A female voice began singing in tune with the melody. Other voices joined in, their individual sounds like stems of a single tree, growing fast and winding around the first singer. The air smelled of flowers, bergamot, and lemon. A feeling of deep peace descended on the room as if the tranquility of the garden and the singers wrapped around us, not isolating us from the world, but gently muting its sharpness to a soothing calm. Soft light spilled from the ceiling onto the Marshal, forming a complex circular pattern on the floor.
He turned to me, his eyes opened wide. "The Liturgy for the Wounded Soul. How did you know?"
My parents had sheltered injured vampire knights before. "I'm an innkeeper," I told him.
He took a step forward and bowed. "Thank you."
"You're welcome. May She Who Heals ease his suffering."
"It will be as She wills it."
He turned to Lord Soren's body and knelt in the circle of light, his hair all but glowing.
Sean rolled his eyes, still seated in the chair.
"Are you sure you don't want to rest?" I asked him.
He leaned over, stole a crocheted blanket off the loveseat's back, and spread it over himself. "See? Perfectly comfortable."
"Good night."
"Good night."
I went upstairs. I had an wounded vampire knight, a Marshal of a vampire House praying over him, and an unstable werewolf watching over them in case either of them tried something funny. If only Dad and Mom were here, it would feel just like home.
Chapter Ten
I woke up because the morning sun was shining bright through the gap in my curtains, flooding the bedroom with honey-yellow light. It was so quiet. Usually birds were chirping by my window, but I guess I'd slept too late.
Common sense required that I had to come up with some sort of plan of action regarding the dahaka. I needed information, and I would have to somehow get that information out of the two vampires. I'd read what I could on the House of Krahr. They were a midsized vampire House with a long lineage and a fine tradition of extreme violence in the name of the Holy Anocracy. So far they had yet to contribute either a Hierophant, who served as the religious leader of the Anocracy, or a Warlord, a designated commander-in-chief of the Anocracy's combined military forces, who would lead them if a foreign invasion occurred. However, the knights of Krahr were financially stable, politically adept, respected by their peers and their rivals, and disinclined to suffer any insults.

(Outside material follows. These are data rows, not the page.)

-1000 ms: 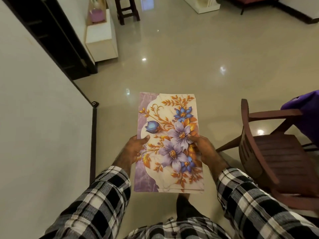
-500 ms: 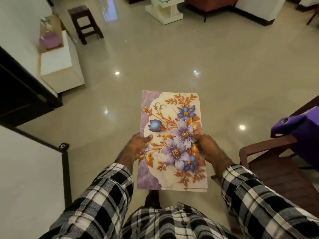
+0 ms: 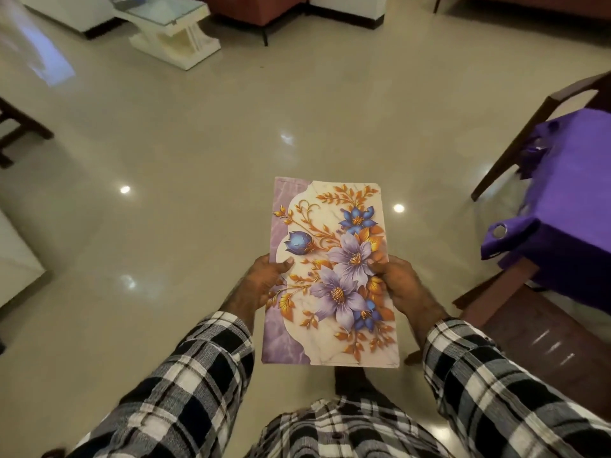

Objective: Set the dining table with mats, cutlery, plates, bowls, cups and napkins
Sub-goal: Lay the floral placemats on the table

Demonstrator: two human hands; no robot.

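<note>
Currently both hands hold a floral mat [image 3: 330, 276] flat over the floor [image 3: 198, 143], printed side up. Left hand [image 3: 264, 282] grips the mat's left edge, thumb on top. Right hand [image 3: 396, 282] grips the right edge, thumb pressed on a purple flower. Checked sleeves [image 3: 185, 385] run in from the near edge. Purple cloth [image 3: 568, 209] with a metal eyelet drapes at right, over a brown chair [image 3: 545, 342]. Second chair [image 3: 529, 133] behind the cloth. White glass-topped side table [image 3: 175, 41] far left.
</note>
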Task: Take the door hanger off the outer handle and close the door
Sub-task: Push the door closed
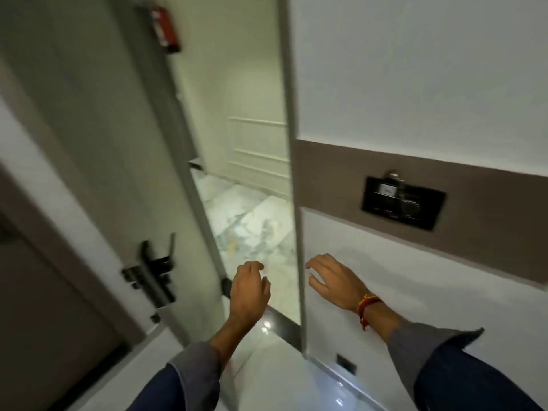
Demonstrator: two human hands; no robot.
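Note:
The pale door (98,149) stands ajar on the left, swung towards me, with a black lever handle and lock plate (152,275) on its inner face. A small dark piece (226,287) sticks out past the door's edge; it may be the outer handle. No door hanger shows. My left hand (249,287) hovers in the gap just beside that dark piece, fingers apart and holding nothing. My right hand (332,281) is spread near the white wall to the right of the door frame (298,203), also holding nothing, with a red thread on its wrist.
Through the gap I see a corridor with a marble floor (252,221) and a panelled white wall. A red fire extinguisher (166,28) hangs up high. A black switch panel (403,201) sits on the brown band of the right wall. A glossy floor lies below me.

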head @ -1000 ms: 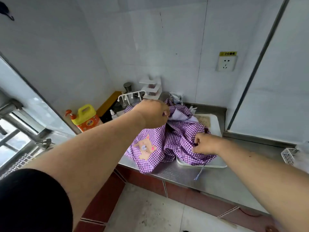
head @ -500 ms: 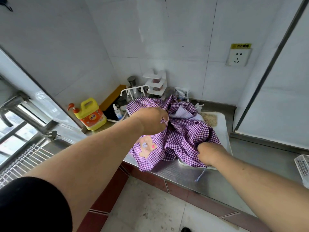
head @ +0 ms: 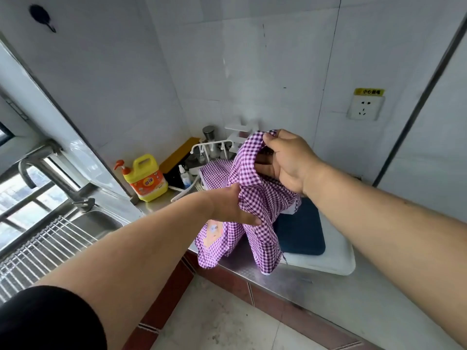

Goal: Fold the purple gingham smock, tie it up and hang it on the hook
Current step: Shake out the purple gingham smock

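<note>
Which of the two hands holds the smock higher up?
The right hand: it grips the purple gingham smock at its topmost bunched edge, lifted off the counter, while the left hand holds the cloth lower down, mid-fabric.

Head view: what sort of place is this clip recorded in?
Most likely a small home kitchen. A steel sink with a tap sits at the left of a steel counter, a yellow dish-soap bottle stands in the corner, and the walls are tiled white.

A yellow sticker (head: 369, 91) above the wall socket (head: 364, 108) bears Chinese characters — too small to read.
</note>
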Demonstrator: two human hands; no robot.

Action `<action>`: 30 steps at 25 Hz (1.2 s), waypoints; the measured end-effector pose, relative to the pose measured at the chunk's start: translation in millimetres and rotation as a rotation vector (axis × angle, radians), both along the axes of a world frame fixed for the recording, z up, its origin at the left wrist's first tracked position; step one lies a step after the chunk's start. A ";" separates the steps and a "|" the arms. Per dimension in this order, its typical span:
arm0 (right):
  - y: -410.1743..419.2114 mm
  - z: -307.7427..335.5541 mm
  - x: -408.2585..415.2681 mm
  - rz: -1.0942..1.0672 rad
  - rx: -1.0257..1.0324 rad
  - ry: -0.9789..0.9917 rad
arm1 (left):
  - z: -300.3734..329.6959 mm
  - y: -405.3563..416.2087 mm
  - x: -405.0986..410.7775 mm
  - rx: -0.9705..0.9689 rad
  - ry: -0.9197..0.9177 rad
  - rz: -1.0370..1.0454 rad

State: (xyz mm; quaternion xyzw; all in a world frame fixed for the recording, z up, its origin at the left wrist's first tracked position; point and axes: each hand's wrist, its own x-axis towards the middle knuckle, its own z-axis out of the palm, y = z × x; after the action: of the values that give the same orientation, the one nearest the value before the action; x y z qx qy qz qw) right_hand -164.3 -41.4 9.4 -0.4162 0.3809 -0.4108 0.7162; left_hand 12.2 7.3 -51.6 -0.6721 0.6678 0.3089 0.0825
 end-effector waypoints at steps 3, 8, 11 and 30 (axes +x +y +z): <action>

In other words, they were a traditional House, which meant they would be secretive and suspicious and would take offense if the wind blew the wrong way. I was unlikely to be getting any answers out of them. I would need a crowbar just to learn the Marshal's name.
I looked at the wooden ceiling. Sadly no answers appeared on the planks. I'd gone through several bedroom styles in my life and my parents' inn always obliged. When I was a small child, I had a pretty princess bedroom, complete with a four-poster bed and clouds on the ceiling. When I was around ten, I saw a documentary about a Dale Chihuly glass exhibit and became obsessed with the strange bright shapes. My parents' inn had grown glass tendrils on the ceiling in every color of the rainbow. When the sun hit it in the morning, my room had shimmered like a mermaid's underwater palace in the middle of a magical reef. At thirteen, I wanted my room to be solid black. At sixteen, some of the black turned white for an uncompromising modern look. I had thought it was very adult. Going away to college was the strangest experience of my life, because for the first time my room refused to change depending on my mood.
When I moved to the Gertrude Hunt, I wasn't in a good place. I had been bumming about the universe looking for my parents for about three years and failed. I had told Klaus I wanted to stop looking, but he couldn't. The kids of innkeepers went one of three ways. A few led perfectly ordinary lives, happy to trade the sometimes uncertain environment of the inns for the reassurance of not having to worry about odd things like two ifrits from different hordes having a brawl in the lobby and setting the house on fire. Others became innkeepers, and fewer still became ad-hal. But the majority of us left, drawn away from Earth, into the cosmic Beyond. My brother was one of those travelers. There was too much to see and too much to do. He loved me but he wouldn't settle down and play house with me because I missed our parents.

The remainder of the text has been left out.